Task item
Give back the data in full, with every line exact.
☆ ☆ ☆
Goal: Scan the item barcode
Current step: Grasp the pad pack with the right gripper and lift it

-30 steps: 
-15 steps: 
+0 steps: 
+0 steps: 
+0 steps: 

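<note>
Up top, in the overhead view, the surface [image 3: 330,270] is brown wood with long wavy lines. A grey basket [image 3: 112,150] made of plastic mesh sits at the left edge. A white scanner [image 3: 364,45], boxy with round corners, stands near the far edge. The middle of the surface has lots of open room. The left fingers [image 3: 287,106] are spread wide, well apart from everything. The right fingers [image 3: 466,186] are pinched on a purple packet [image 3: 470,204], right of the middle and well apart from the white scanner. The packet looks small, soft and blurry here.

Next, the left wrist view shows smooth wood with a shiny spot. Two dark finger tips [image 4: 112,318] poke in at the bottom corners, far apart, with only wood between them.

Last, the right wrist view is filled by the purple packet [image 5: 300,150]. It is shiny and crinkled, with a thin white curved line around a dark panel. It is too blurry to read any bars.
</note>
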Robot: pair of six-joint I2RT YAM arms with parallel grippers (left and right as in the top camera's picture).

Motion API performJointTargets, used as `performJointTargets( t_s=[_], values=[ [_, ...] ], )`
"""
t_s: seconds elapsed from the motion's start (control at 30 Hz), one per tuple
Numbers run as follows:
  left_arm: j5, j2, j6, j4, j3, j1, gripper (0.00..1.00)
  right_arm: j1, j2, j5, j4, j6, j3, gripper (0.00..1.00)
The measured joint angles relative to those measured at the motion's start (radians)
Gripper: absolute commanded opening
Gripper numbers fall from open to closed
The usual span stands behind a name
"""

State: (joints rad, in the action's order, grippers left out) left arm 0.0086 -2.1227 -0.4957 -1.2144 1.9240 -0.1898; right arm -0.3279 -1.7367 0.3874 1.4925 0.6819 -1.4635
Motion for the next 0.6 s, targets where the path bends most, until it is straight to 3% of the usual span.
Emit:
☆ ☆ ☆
Answer box
Goal: Scan the item barcode
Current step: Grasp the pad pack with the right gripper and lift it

-30 steps: 
-15 steps: 
+0 steps: 
+0 steps: 
+0 steps: 

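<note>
Up top, in the overhead view, the surface [image 3: 330,270] is brown wood with long wavy lines. A grey basket [image 3: 112,150] made of plastic mesh sits at the left edge. A white scanner [image 3: 364,45], boxy with round corners, stands near the far edge. The middle of the surface has lots of open room. The left fingers [image 3: 287,106] are spread wide, well apart from everything. The right fingers [image 3: 466,186] are pinched on a purple packet [image 3: 470,204], right of the middle and well apart from the white scanner. The packet looks small, soft and blurry here.

Next, the left wrist view shows smooth wood with a shiny spot. Two dark finger tips [image 4: 112,318] poke in at the bottom corners, far apart, with only wood between them.

Last, the right wrist view is filled by the purple packet [image 5: 300,150]. It is shiny and crinkled, with a thin white curved line around a dark panel. It is too blurry to read any bars.
</note>
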Robot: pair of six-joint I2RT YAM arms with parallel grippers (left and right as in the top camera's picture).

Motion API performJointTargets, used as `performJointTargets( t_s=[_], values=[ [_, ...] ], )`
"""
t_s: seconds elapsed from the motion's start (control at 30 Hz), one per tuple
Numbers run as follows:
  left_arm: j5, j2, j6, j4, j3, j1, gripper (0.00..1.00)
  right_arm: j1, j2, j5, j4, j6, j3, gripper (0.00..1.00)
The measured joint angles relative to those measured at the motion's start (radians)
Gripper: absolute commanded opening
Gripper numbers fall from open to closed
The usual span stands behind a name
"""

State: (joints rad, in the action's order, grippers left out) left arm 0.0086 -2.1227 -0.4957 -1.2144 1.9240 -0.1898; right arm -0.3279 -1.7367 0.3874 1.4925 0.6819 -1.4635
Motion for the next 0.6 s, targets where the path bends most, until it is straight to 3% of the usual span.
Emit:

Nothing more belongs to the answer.